While in 2009, 87% viewed the European Parliament as very/fairly transparent, this has declined to 64% in 2011.
Similarly, the European Commission fell from 71% to 40% during the same period, found a new study on the state of public affairs in 2011 compiled by polling and research consultancy ComRes.
"Over the last three years we have witnessed a decline in the number of practitioners rating the Parliament and the Commission as transparent in their decision-making," said Monika Matyastikova, European Insight Manager at ComRes, after unveiling the survey at a conference organised by the European Centre for Public Affairs (2 March).
The survey was carried out in February among 146 PA professionals from across Europe, ranging from representatives of industry to NGOs and think-tanks (see 'Basckground')
While the ComRes data revealed that both the EU executive and the EU assembly are generally seen as extremely transparent institutions, in comparison to previous years, this year's survey recorded sharp declines in the number of PA professionals who think that way.
The Council, meanwhile, which represents national governments, continues to be considered by PA professionals as the most secretive, inaccessible and obscure of the EU’s institutions, with just 14% describing it as "very/fairly transparent".

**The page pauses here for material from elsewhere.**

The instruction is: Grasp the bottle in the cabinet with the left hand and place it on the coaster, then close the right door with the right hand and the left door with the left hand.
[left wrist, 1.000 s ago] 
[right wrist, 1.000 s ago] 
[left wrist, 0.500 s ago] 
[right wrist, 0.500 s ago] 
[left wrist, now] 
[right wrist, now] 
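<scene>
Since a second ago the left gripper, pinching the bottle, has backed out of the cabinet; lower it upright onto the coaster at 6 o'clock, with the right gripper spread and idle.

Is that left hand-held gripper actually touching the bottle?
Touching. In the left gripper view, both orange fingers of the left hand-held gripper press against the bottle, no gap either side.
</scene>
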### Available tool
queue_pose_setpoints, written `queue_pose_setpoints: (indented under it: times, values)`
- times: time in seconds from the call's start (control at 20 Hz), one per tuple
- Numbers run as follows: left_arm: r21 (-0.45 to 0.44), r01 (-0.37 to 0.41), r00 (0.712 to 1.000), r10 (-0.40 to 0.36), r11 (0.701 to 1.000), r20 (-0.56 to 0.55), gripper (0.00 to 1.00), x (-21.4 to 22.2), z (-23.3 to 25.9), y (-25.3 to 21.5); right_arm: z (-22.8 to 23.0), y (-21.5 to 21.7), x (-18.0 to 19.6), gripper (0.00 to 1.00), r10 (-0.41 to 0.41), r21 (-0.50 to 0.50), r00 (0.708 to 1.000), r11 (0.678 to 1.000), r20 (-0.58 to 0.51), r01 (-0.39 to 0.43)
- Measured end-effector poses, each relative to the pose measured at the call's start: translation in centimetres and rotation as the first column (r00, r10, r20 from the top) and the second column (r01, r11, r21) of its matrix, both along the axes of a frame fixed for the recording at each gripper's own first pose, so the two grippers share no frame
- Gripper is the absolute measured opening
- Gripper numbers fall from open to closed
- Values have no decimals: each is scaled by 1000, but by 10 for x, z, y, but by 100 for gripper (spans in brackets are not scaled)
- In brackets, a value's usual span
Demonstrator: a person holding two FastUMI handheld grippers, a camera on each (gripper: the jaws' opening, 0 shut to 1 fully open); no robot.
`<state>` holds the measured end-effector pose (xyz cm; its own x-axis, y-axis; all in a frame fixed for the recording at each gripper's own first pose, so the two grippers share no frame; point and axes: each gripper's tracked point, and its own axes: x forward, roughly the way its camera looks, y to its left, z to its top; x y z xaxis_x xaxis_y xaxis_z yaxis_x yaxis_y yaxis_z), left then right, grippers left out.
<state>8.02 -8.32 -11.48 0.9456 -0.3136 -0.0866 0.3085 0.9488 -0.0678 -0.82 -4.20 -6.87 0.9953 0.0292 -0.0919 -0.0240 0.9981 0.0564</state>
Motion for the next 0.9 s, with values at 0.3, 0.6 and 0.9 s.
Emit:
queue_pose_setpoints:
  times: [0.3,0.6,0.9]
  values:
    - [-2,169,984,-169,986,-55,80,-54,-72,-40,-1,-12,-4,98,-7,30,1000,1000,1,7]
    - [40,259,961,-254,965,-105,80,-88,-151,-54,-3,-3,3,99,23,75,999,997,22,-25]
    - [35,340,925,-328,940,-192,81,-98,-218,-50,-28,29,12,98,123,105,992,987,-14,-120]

Discussions on transparency in Brussels have in recent years focused on the European Transparency Initiative (ETI), the centre-piece of which is the voluntary lobby register launched by Siim Kallas, a vice-president of the European Commission, in 2008.
Recent debate has focused on the establishment, possibly by June 2011, of a common 'transparency' register between the Commission and the European Parliament.
The survey shed light on a decline in the accessibility of the EU institutions to lobbyists in the eyes of PA practitioners this year in comparison to previous years.
The 2011 study confirmed long-term perceptions that the European Parliament is seen as the most accessible to lobbyists of the EU institutions, closely followed by the Commission with the Council trailing a distant third.
PA practitioners believe the Council is more likely to be persuaded by business than civil society while the Commission is seen as relatively balanced between the two. Both these perceptions have grown in recent years, according to the ComRes data.
The Parliament, meanwhile, is continuously viewed as extremely biased in favour of civil society, found the survey.
PA industry 'resisted worst' of recession
Public affairs professionals are cautiously optimistic about the strength of the economic recovery and the future of PA spending.
28% of PA professionals reported that their public affairs budgets increased last year and 31% expect an increase this year, according to the ComRes survey.
"The industry seems to have resisted the worst effects of the recession and remains optimistic about the future," Matyastikova told EURACTIV.
Moreover, many respondents (39%) believe that economic recovery has already begun in their organisation, found the survey she presented to public affairs practitioners in Brussels.
"We can also see changes in the types of activities practitioners engage in. There has been a move away from sponsorship, events and advertising spending to the core lobbying activities, mainly in the financial sector, and making them more targeted," Matyastikova said.